How does variation of the bag volume in inert gas rebreathing cardiac output measurements influence the reproducibility in patients with pulmonary diseases

2011 
Background: Cardiac output (CO) is an important hemodynamic parameter, however its determination is difficult in daily clinical routine. Non-invasive inert gas rebreathing (IGR) showed promising results in recent investigations with the volume of the rebreathing bag (V b ) being an important factor.
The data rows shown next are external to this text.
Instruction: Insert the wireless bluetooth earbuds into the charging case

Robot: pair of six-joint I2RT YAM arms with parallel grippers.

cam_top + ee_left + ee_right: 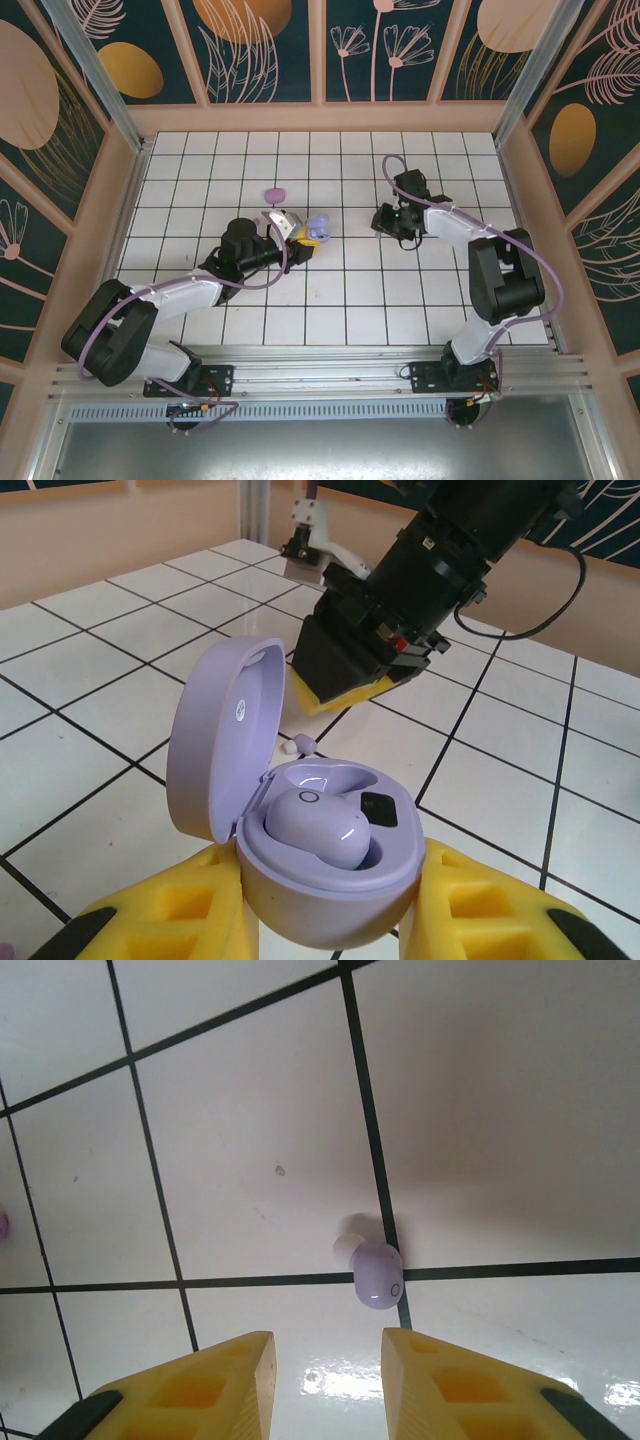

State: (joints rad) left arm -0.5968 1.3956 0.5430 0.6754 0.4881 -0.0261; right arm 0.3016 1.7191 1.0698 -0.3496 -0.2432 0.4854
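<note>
Lavender earbud lies loose on the tiled table, on a grid line, just beyond the right gripper, whose jaws stand apart, empty. Left of it, the left gripper pinches the open lavender charging case, with a second earbud seated inside. Risk: the smooth bud may squirt sideways if the pads close off-centre.

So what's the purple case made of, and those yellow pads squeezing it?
The lavender charging case: probably hard plastic, smooth and slightly glossy; light glints on its rim and on the earbud inside. The yellow pads: look like soft foam or rubber, matte, with moulded hollows.
</note>
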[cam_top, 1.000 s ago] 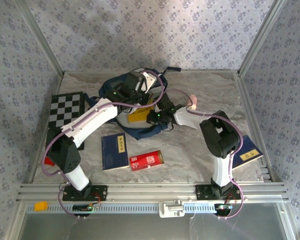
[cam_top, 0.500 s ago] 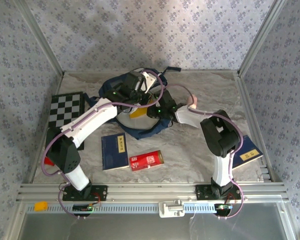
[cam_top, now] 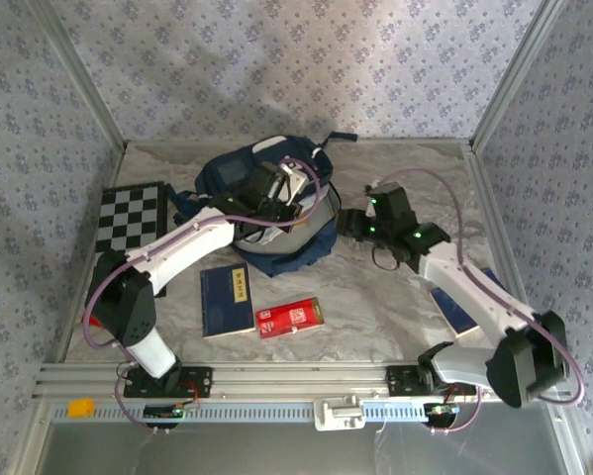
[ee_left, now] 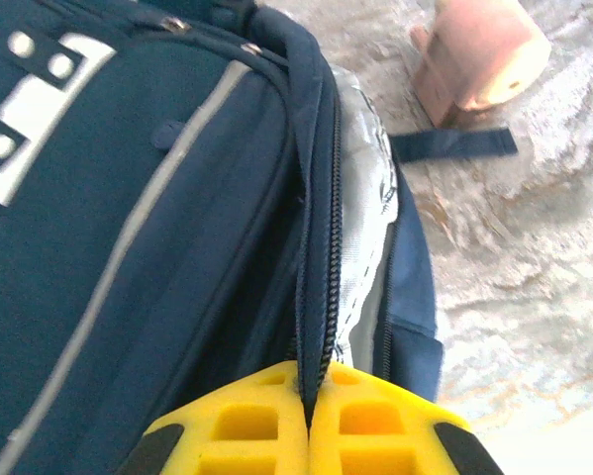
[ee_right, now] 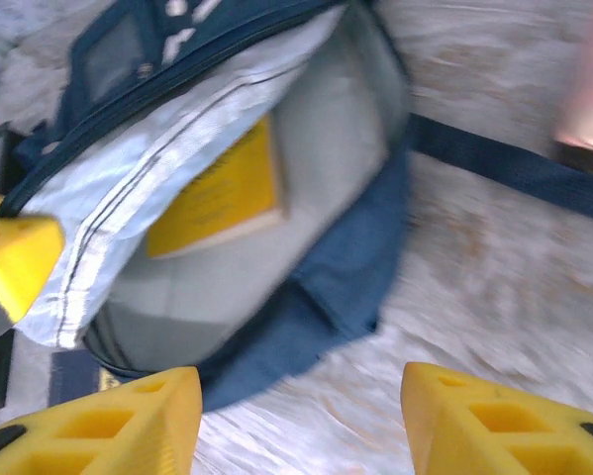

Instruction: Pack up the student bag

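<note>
- The student bag (cam_top: 227, 173) lies open at the back of the table (cam_top: 375, 297), left of centre, a yellow book (ee_right: 217, 193) inside.
- The left tool (ee_left: 311, 426) is pinched tight on its zipper edge.
- The right tool (ee_right: 296, 416) hangs just beside it, jaws apart, empty.
- Nearer lie a dark blue book (cam_top: 227, 299) and a red box (cam_top: 290, 317).

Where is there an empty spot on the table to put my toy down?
Bare table lies between the red box and the right arm, and in the far right corner behind the right gripper. Crowded: around the student bag, chessboard and blue book.
</note>
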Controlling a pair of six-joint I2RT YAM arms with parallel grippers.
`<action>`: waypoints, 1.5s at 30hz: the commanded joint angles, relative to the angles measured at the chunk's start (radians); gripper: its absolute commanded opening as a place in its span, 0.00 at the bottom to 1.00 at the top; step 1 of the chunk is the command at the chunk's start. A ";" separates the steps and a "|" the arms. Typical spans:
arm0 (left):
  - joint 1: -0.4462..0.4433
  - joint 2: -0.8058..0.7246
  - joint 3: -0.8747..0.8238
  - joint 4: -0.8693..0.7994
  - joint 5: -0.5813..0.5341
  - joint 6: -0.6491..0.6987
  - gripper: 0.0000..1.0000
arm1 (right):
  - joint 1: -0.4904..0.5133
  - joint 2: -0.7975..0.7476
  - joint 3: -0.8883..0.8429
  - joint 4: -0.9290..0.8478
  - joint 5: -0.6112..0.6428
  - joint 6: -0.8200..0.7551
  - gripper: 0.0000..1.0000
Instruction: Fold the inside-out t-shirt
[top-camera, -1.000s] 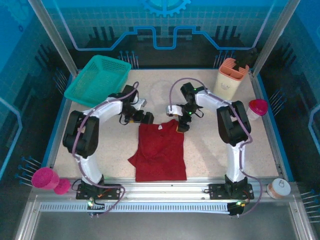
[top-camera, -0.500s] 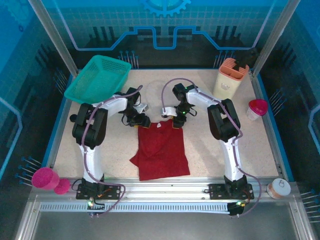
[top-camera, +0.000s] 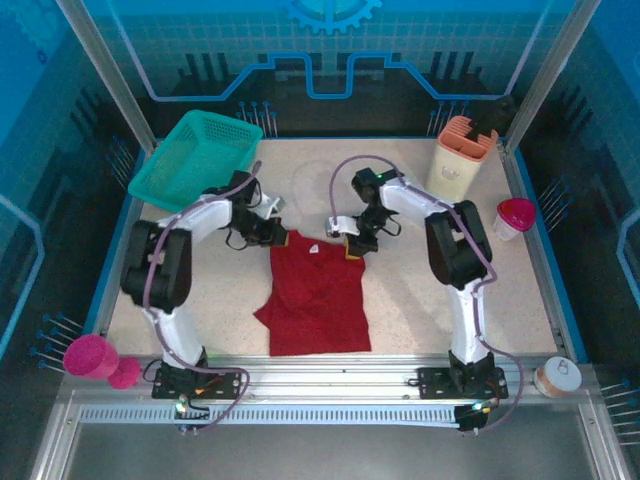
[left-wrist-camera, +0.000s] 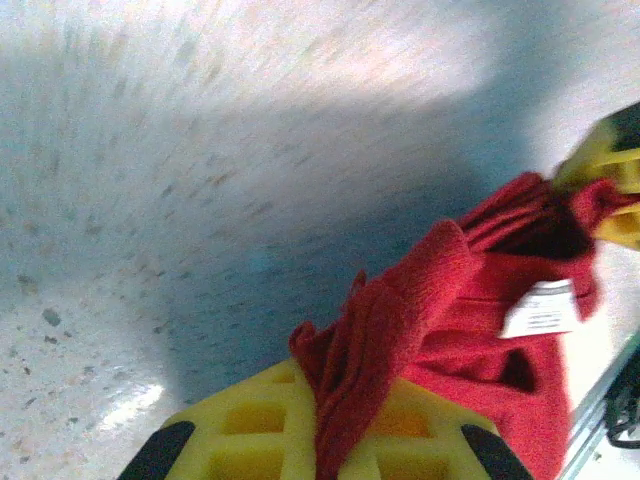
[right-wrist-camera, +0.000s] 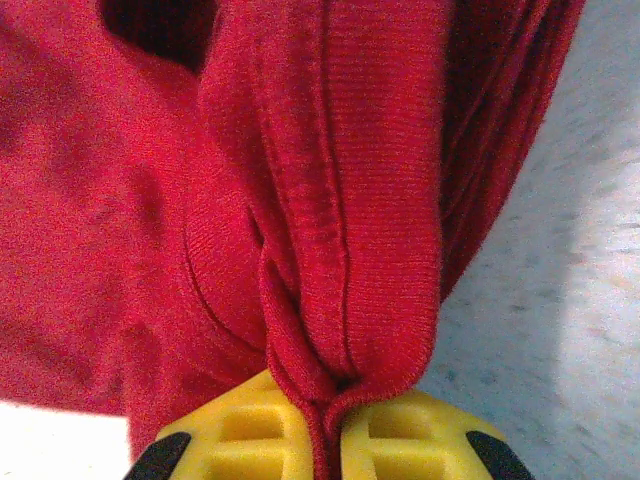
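Both grippers were wide a second ago, now clamped. Left gripper (left-wrist-camera: 330, 410) pinches bunched top-left corner of inside-out t-shirt (top-camera: 318, 295); right gripper (right-wrist-camera: 332, 415) pinches ribbed fold at top-right corner. Shirt lies flat mid-table (top-camera: 430, 300), hem toward arm bases. Judgement: grasp made, ready to lift for fold. White tag (left-wrist-camera: 540, 308) at neck, print blurred, unreadable
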 joint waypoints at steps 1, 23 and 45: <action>0.001 -0.214 -0.010 0.218 0.099 0.018 0.00 | -0.029 -0.206 -0.003 0.137 -0.039 0.009 0.00; -0.398 -0.632 -0.893 1.125 -0.249 0.252 0.00 | 0.170 -0.711 -0.726 0.436 0.593 0.033 0.00; -0.228 -0.645 -0.655 0.577 -0.199 -0.071 0.00 | 0.000 -0.527 -0.339 0.097 0.206 0.100 0.00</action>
The aim of our study therefore was to evaluate the influence of different V b on the reproducibility of IGR. Methods: The collective consisted of 45 patients (age 26 to 88 years). The CO was determined in patients with obstruction (group A), restriction (group B) and pulmonary healthy controls (group C). For V b of 2200 ml, 1700 ml and 1200 ml two repeated measurements were taken each. The determination of lung function was performed using bodyplethysmography. Results: Pulmonary obstruction was diagnosed in 12 patients (FEV 1 52±21%) and restriction in 11 patients (VC 61±16%). The mean CO did neither differ between the groups (p=0.1) nor for the different V b (p=0.2). The mean bias between the repeated measurements was 0.2±0.9l/min for V b =2200ml, 0±0.7l/min for V b =1700ml and 0.3±0.7l/min for V b =1200ml. There was no statistically significant difference between the groups for the different V b =2200ml (p=0.7), 1700ml (p=0.4) und 1200ml (p=0.2). Conclusion: The reproducibility of IGR is not negatively affected by V b , so that it can be varied between 1200 und 2200 ml. This is especially important when V b has to be reduced due to incomplete inspiration. The trend to a worse reproducibility at extreme volumes at rest should be further investigated. For now, measurements should only be compared directly when identical V b were used.